« Mon fils, je t’en prie, emmène-moi à la maison pour Noël. Je serai tranquille dans un coin, je ne causerai aucun souci. À la maison, je me sentirai mieux, ici, je n’en peux plus. » « Papa, ne dramatise pas. Tu as des soins, de la nourriture, des médicaments ici. Tu répètes sans cesse : ‘Je veux rentrer à la maison, je veux rentrer à la maison.’ »
« Cela fait un an que je n’y ai pas mis les pieds. À la maison, je serai mieux. » « Noël est tout près. Je te promets que je vais t’emmener à la maison, » répondit son fils, une douceur dans la voix. « Tu es un fils merveilleux, je suis tellement fier de toi. Pas tous les enfants feraient ça pour leur père. Quand on sera chez nous, on ira aussi sur la tombe de ta mère.
Tu te souviens d’elle ? Tu lui as apporté des fleurs récemment ? Elle adorait les fleurs, tu te souviens ? » Le fils le fixa longuement, sans un mot, un mélange d’amour et de tristesse dans les yeux. Puis, il détourna le regard, submergé par un sentiment qu’il n’arrivait pas à décrire. Il s’éloigna en silence, et depuis ce jour, le père comptait les jours avec une impatience grandissante.
Il répétait à tout le monde qu’il allait bientôt retourner chez lui, son cœur rempli de l’espoir d’un retour imminent. Pendant ce temps, chez lui, son fils était assis, pensif, sur le canapé. Ses pensées tournaient en boucle. Comment aborder ce sujet avec sa femme ? Comment lui expliquer ce qu’il ressentait ? Finalement, il se tourna vers elle et, d’une voix presque timide, il dit :
« Je veux que l’on emmène papa à la maison pour Noël. C’est tout ce qu’il désire. » La femme, visiblement irritée, répondit : « As-tu oublié que ton père a la tuberculose et qu’il pourrait nous contaminer ? Et puis, avec tous les invités qui viennent pour les fêtes, c’est impossible. » « Mais le médecin a dit qu’il n’était plus contagieux.
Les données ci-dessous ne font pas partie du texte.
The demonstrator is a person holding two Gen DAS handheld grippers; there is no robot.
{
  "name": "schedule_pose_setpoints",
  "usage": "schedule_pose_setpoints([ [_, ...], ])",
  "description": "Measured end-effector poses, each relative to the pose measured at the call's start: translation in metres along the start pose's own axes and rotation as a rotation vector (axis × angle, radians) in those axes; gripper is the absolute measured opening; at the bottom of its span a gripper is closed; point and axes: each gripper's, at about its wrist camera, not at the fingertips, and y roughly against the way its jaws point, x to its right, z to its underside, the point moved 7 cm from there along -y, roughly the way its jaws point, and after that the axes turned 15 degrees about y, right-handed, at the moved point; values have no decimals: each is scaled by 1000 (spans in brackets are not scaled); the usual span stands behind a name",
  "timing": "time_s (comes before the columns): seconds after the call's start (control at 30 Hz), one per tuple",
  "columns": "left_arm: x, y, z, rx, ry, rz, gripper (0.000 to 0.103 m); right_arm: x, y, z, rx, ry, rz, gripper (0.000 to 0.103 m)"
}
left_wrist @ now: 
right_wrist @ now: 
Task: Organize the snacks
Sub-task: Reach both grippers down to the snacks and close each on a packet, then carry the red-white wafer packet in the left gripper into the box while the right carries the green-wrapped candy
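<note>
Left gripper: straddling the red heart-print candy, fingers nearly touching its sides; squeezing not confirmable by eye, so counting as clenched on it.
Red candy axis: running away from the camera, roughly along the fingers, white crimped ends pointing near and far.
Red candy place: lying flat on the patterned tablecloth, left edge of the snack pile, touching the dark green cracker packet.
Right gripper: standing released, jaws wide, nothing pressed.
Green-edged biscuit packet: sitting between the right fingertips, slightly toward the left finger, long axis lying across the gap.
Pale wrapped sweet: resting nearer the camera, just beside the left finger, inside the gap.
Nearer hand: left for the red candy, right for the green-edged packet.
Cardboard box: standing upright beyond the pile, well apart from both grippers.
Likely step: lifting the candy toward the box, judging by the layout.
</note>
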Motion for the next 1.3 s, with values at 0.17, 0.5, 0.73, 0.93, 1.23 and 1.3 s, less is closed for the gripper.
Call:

Il est guéri, c’est sûr. »
« Vraiment ? Tu crois tout ce qu’ils disent, les médecins ? Ils se trompent souvent. » Le ton de la conversation se glaça, et le sujet tomba là, sans plus de suite. Le matin de Noël, toute la famille se rendit à l’église. Les chants, l’odeur des bougies, l’atmosphère sacrée… Mais le cœur du fils était lourd. À l’intérieur, il se sentait déconnecté de la fête qui battait son plein autour de lui.
Après la messe, ils rentrèrent à la maison, où les invités les attendaient. La table était somptueusement dressée, les verres tintant, les sourires, les éclats de voix. Mais malgré toute cette chaleur, le fils ressentait un vide intérieur, une absence, une insatisfaction qu’il ne pouvait ignorer.
Quand les invités furent partis, et que la maison retrouva le calme, ils nettoyèrent et se couchèrent, épuisés par la journée. Pourtant, le fils ne parvint pas à trouver le sommeil. Un tourment l’empêchait de fermer l’œil. Le matin suivant, il décida qu’il ne pouvait plus attendre. Il devait voir son père. L’hôpital était étrange, étrangement silencieux.
Les couloirs déserts, presque inquiétants. La sœur de garde, avec une expression calme, lui annonça que beaucoup de patients avaient passé Noël avec leurs proches. Le fils monta les escaliers, un pas après l’autre, comme s’il portait tout le poids du monde sur ses épaules.
Il atteignit la porte de la chambre de son père et, avant d’entrer, il s’arrêta un instant, incertain de ce qu’il allait trouver. Quand il ouvrit la porte, il aperçut immédiatement que le lit de son père était vide. Le cœur battant, il se précipita au bureau du médecin. Là, il rencontra un médecin qui, d’un ton calme, mais terriblement définitif, lui dit :
« Nous avons fait tout ce que nous pouvions, mais malheureusement, nous n’avons pas pu le sauver. Il est décédé. La dernière chose qu’il a dite, c’était qu’il était profondément déçu. Il avait tant espéré pouvoir passer ses derniers moments chez lui, là où il se sentait bien, en paix. » Le fils resta figé, le souffle coupé. Ces mots le frappèrent comme un éclair.